High strength nonwoven barrier material
Abstract
The present invention is directed toward a method of making a composite structure including receiving a substantially planar nonwoven spunbond layer including a plurality of multicomponent fibers, thermally bonding the nonwoven spunbond layer at a first bond temperature, laying down a meltblown layer on top of the thermally bonded nonwoven spunbond layer to form an intermediate structure, and thermally bonding the intermediate structure at a second bond temperature to form a final composite structure. Composite structures including a spunbond layer and a meltblown layer, wherein the composite structure has a tensile strength of at least about 130 N/2.54 cm in both machine and cross directions, a tear strength of at least 3.0 N/2.54 cm, and an LRV of about 2.0 or higher are also provided herein.
Claims
exact text as granted — not AI-modifiedWhat is claimed is:
1. A method of making a composite structure comprising:
receiving a substantially planar nonwoven spunbond layer comprising a plurality of multicomponent fibers;
thermally bonding the nonwoven spunbond layer at a first bond temperature;
laying down a meltblown layer on top of the thermally bonded nonwoven spunbond layer to form an intermediate structure;
thermally bonding the intermediate structure at a second bond temperature to form a final composite structure,
wherein the first bond temperature is higher than the second bond temperature.
2. The method of claim 1 , further comprising:
receiving a second substantially planar nonwoven spunbond layer comprising a plurality of multicomponent fibers;
thermally bonding the second nonwoven spunbond layer at the first bond temperature;
laying down the second nonwoven spunbond layer on top of the meltblown layer prior to thermally bonding the intermediate structure.

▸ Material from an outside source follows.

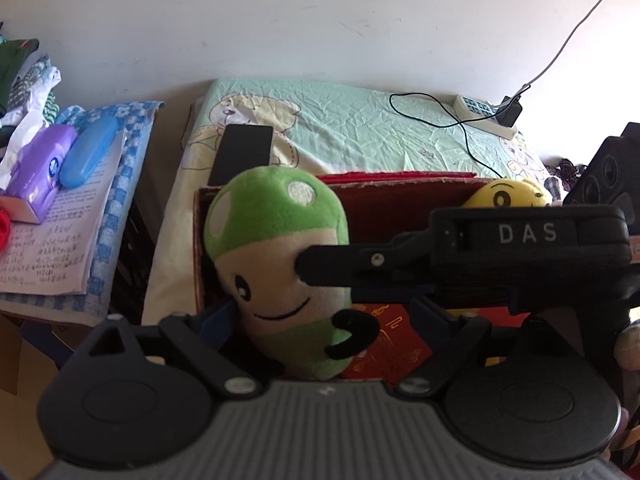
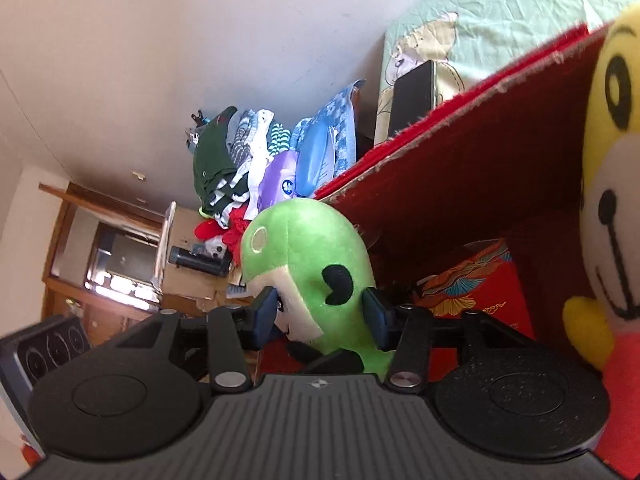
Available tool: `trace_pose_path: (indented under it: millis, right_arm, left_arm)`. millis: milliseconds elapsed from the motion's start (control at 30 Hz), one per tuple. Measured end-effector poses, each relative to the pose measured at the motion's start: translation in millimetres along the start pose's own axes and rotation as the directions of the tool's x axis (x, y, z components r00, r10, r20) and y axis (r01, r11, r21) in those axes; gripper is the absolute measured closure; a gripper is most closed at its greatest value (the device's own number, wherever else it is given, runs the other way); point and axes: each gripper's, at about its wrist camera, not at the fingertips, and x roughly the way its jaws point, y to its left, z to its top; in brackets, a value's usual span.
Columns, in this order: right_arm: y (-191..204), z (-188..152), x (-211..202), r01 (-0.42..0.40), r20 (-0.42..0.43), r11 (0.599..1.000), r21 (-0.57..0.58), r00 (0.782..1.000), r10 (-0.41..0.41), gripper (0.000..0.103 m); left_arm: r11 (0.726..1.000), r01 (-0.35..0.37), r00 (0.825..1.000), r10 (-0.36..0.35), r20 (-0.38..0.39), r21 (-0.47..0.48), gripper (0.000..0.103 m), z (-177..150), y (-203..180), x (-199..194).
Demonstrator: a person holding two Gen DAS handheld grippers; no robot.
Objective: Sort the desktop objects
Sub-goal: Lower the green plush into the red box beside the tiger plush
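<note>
A green and cream plush toy (image 1: pixel 276 240) stands upright at the left end of a red-lined cardboard box (image 1: pixel 384 208). My right gripper (image 2: pixel 320 314) is shut on the green plush (image 2: pixel 308 248), its blue pads pressing both sides. In the left wrist view it reaches in from the right, one black finger (image 1: pixel 320 266) against the toy's face. My left gripper (image 1: pixel 324 316) is open, its pads spread wide on either side of the toy's lower body. A yellow plush (image 1: pixel 504 194) sits at the box's right end, large in the right wrist view (image 2: pixel 616 160).
Red envelopes (image 1: pixel 392 344) lie in the box bottom. The box rests on a bed with a mint sheet (image 1: pixel 360 128), which also carries a black phone (image 1: pixel 244 152) and a power strip (image 1: pixel 484 114). A side table at left holds a purple tissue pack (image 1: pixel 40 160), a blue case (image 1: pixel 90 150) and papers.
</note>
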Motion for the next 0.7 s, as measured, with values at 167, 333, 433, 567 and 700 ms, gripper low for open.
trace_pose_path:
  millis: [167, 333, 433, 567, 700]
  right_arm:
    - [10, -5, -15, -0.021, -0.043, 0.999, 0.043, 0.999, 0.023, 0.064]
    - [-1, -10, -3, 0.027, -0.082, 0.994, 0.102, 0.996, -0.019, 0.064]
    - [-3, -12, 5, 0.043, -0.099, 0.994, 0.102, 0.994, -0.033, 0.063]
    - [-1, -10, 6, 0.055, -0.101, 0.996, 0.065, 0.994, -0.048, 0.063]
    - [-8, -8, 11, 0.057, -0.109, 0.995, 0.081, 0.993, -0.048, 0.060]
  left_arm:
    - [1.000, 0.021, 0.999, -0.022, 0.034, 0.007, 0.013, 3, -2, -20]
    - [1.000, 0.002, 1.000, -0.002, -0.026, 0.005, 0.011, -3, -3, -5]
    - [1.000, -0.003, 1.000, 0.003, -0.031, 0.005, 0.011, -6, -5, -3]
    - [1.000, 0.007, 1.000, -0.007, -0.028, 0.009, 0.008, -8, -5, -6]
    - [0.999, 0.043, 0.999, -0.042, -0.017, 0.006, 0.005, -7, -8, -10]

3. The method of claim 1 , wherein the multicomponent fibers are bicomponent fibers comprising an external fiber component and an internal fiber component; wherein said external fiber component enwraps said internal fiber component; said external fiber component having a lower melting temperature than said internal fiber component.
4. The method of claim 3 , wherein the external fiber component is polyethylene or polypropylene.
5. The method of claim 3 , wherein the internal fiber component comprises a polymer selected from the group consisting of polyesters and polyamides.
6. The method of claim 3 , wherein the internal fiber component comprises a polymer selected from the group consisting of polybutylene terephthalate (PBT), polyethylene terephthalate (PET), polylactic acid (PLA), nylon 6, nylon 6/6, nylon 11, nylon 12, nylon 6/11, thermoplastic polyurethanes (TPUs) and thermoplastic elastomers (TPEs).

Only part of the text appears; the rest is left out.